= What you will do =
What is the number of lines in the following data that contain "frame"? Answer with the number alone.

= Stored data =
..........
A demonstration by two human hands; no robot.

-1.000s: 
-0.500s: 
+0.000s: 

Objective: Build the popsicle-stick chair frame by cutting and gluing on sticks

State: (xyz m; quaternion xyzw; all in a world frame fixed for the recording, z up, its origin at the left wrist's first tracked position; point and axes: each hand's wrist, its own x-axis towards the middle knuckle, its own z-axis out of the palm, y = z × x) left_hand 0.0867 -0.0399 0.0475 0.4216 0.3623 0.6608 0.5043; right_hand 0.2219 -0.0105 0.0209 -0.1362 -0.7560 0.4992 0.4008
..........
= Your response =
2